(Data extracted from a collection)
• • • • •

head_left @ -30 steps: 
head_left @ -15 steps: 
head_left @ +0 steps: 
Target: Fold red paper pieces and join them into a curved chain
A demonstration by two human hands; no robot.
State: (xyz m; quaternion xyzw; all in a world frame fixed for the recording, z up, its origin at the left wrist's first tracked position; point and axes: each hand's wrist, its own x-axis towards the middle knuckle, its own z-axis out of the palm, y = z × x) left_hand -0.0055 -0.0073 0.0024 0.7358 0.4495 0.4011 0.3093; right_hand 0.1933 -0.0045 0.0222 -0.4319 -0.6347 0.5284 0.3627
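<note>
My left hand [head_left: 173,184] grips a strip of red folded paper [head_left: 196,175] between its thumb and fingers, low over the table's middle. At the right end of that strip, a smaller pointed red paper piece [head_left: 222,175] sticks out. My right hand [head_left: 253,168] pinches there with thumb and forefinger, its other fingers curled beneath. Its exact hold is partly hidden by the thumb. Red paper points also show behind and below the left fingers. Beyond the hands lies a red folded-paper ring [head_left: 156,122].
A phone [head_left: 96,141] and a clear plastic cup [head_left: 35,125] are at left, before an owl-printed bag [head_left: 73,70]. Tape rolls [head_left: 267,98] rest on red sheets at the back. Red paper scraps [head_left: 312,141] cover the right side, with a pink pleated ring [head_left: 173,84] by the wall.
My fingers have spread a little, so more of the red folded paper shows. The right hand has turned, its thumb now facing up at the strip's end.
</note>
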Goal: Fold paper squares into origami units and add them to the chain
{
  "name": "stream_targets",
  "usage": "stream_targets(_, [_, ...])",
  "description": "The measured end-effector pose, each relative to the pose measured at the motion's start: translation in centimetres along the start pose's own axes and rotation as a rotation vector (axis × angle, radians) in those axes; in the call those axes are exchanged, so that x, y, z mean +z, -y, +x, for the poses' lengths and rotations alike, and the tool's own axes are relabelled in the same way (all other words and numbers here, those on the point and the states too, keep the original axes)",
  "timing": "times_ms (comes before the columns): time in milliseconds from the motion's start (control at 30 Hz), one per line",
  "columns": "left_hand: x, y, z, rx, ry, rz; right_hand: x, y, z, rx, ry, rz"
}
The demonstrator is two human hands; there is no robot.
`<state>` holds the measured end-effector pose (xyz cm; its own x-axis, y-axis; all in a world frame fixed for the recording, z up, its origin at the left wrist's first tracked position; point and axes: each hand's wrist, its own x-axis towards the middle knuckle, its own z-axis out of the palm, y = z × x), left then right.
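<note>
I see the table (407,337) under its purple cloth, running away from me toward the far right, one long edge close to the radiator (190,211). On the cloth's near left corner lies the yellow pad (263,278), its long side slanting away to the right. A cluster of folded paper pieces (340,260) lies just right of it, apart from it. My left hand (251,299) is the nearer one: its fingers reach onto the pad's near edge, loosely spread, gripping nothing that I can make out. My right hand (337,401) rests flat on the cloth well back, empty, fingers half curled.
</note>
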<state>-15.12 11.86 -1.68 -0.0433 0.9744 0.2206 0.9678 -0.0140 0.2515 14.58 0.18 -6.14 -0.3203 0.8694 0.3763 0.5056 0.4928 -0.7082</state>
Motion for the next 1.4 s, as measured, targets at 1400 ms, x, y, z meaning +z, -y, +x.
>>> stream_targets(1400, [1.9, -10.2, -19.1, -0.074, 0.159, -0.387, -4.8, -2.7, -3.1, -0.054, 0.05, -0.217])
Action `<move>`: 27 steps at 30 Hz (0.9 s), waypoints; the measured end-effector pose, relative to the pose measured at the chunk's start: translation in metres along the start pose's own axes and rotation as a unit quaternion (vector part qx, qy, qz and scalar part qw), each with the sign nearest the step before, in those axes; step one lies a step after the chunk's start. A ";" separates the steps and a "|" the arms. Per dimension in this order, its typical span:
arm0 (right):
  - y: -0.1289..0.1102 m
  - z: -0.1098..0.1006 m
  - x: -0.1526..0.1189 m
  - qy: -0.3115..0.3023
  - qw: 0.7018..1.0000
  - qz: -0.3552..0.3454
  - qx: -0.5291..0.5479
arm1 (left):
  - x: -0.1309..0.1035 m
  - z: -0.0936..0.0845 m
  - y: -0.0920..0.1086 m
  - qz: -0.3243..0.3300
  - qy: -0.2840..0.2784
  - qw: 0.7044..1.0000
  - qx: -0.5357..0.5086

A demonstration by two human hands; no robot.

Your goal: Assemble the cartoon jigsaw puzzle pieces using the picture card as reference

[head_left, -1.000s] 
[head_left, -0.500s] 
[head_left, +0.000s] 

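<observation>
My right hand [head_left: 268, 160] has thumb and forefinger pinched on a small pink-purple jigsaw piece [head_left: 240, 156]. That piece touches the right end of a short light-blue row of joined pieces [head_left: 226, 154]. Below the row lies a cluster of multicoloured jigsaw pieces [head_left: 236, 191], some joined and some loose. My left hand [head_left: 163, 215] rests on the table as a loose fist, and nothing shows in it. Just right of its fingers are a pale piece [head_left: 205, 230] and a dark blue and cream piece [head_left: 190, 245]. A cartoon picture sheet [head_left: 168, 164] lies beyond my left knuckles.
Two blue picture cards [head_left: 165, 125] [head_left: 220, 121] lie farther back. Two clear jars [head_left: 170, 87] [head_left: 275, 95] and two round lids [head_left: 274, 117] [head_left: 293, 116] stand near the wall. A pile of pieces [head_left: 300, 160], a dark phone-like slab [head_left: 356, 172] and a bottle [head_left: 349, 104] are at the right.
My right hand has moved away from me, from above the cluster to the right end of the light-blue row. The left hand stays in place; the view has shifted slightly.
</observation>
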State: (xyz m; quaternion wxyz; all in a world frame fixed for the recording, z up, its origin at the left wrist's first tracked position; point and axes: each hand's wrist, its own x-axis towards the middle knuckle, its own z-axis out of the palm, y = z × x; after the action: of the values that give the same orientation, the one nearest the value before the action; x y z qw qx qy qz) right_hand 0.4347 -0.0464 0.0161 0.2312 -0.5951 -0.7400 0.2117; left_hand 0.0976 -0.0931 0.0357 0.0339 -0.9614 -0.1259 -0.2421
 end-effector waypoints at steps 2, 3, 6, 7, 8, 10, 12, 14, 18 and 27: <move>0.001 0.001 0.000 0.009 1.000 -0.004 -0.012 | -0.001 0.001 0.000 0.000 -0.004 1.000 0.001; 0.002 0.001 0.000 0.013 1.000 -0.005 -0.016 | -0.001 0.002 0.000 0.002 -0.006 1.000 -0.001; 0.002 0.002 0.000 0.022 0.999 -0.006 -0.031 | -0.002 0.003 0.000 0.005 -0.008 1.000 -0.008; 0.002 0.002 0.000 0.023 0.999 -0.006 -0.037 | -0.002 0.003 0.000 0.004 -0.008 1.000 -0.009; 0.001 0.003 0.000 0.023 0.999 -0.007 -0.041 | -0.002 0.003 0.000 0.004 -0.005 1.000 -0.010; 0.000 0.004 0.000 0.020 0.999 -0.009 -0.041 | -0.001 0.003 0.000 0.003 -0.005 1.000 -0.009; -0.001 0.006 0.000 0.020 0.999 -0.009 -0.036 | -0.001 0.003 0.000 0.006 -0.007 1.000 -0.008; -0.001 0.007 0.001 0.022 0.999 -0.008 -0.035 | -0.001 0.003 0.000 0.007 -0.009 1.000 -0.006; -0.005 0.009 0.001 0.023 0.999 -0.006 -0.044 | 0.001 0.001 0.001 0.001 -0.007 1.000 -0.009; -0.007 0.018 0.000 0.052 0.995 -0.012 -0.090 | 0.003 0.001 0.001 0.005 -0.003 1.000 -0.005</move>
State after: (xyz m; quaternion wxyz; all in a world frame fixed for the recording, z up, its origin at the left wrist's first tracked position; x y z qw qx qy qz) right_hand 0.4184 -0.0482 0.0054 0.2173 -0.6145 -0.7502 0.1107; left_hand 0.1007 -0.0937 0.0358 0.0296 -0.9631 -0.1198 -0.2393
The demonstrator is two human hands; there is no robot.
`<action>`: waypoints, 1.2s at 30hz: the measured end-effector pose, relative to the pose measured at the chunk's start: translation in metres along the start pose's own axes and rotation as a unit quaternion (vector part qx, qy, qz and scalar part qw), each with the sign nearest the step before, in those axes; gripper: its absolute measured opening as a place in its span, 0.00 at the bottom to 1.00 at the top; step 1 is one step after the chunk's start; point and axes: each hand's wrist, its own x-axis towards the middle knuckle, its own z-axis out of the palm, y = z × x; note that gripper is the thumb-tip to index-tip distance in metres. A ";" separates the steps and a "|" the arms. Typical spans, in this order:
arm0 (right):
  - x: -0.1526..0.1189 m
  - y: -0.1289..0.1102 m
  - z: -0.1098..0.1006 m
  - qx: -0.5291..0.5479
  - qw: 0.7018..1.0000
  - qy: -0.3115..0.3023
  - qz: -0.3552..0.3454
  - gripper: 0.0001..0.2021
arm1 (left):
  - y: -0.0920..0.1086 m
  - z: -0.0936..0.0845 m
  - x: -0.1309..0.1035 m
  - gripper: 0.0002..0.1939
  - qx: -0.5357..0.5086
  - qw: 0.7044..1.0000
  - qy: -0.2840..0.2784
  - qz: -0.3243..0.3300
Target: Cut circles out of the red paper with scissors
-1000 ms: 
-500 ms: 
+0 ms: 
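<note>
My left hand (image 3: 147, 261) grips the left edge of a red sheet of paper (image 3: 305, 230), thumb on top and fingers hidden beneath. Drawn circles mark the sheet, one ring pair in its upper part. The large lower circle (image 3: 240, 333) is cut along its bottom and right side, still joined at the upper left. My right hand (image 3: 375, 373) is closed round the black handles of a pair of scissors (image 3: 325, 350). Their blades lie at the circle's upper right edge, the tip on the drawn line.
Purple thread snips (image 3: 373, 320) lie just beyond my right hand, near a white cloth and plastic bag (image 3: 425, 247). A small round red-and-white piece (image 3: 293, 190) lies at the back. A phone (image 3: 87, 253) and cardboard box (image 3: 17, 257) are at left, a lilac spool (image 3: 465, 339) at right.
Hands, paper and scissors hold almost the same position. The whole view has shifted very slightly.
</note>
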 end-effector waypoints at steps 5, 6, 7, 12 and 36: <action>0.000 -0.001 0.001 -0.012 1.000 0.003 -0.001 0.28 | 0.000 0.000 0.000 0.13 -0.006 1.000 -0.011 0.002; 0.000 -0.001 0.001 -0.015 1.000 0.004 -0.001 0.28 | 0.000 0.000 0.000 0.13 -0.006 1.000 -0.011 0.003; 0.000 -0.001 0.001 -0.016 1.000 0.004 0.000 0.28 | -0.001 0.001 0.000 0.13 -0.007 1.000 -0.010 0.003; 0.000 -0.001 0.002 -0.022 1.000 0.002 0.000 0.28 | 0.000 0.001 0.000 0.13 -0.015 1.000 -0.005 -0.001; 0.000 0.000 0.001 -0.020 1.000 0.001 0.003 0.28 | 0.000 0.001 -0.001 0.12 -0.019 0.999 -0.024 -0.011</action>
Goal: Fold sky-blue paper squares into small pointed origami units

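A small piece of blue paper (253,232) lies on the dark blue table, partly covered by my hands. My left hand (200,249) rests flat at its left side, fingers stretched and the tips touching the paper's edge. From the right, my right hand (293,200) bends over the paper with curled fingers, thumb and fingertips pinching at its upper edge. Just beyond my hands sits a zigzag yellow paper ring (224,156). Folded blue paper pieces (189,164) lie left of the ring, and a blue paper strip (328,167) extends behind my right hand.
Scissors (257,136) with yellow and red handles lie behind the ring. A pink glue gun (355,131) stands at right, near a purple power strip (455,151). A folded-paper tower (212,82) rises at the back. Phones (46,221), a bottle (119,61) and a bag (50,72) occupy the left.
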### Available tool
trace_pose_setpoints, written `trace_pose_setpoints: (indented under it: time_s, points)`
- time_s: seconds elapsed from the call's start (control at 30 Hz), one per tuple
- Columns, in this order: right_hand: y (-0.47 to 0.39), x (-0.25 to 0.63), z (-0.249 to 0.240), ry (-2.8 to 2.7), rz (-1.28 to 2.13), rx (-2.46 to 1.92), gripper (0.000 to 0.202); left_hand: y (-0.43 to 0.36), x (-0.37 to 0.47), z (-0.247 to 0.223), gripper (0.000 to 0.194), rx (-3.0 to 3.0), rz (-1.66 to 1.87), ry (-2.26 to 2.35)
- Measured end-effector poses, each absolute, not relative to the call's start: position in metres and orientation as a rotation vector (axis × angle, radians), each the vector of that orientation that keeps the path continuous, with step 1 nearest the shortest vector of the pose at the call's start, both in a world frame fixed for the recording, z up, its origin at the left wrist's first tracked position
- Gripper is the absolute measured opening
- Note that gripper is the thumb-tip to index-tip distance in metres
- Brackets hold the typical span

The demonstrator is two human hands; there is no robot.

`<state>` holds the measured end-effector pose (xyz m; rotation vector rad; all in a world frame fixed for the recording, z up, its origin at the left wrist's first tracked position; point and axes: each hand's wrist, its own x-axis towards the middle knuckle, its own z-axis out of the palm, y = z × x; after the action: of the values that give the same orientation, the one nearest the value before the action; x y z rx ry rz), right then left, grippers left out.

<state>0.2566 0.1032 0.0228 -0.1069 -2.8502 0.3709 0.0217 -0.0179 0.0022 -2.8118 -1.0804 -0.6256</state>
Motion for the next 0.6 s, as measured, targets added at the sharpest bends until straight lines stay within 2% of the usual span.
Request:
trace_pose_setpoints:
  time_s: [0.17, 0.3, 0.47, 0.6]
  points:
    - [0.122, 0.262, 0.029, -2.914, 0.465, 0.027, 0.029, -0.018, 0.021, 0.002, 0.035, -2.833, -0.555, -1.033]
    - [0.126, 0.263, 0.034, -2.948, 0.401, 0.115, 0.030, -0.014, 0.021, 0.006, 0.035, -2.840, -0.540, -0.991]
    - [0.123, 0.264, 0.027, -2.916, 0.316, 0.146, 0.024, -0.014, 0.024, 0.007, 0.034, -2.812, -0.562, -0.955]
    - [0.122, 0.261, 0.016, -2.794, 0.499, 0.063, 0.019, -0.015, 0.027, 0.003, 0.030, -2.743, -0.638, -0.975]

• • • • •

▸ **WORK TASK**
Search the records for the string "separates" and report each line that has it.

▸ **EXERCISE RESULT**
Action `<move>`: 27 steps at 30 Hz (0.9 s), waypoints; the measured end-effector pose, relative to the pose measured at the chunk's start: translation in metres along the start pose's own axes and rotation as a unit quaternion (vector part qx, qy, qz and scalar part qw), each with the sign nearest the step before, in those axes; step one lies a step after the chunk's start. A ";" separates the steps and a "|" the arms. Per dimension in this order, its typical span:
`<action>`: waypoints, 1.2s at 30hz: the measured end-effector pose, relative to the pose measured at the chunk's start: translation in metres along the start pose's own axes and rotation as a unit quaternion (vector part qx, qy, qz and scalar part qw), each with the sign nearest the step before, in those axes; gripper: its absolute measured opening as a place in its span, 0.00 at the bottom to 1.00 at the top; step 1 is one step after the chunk's start; point and axes: each hand's wrist, its own x-axis towards the middle knuckle, its own z-axis out of the palm, y = z × x; note that gripper is the thumb-tip to index-tip distance in metres. A ";" separates the steps and a "|" the arms. Typical spans, in this order:

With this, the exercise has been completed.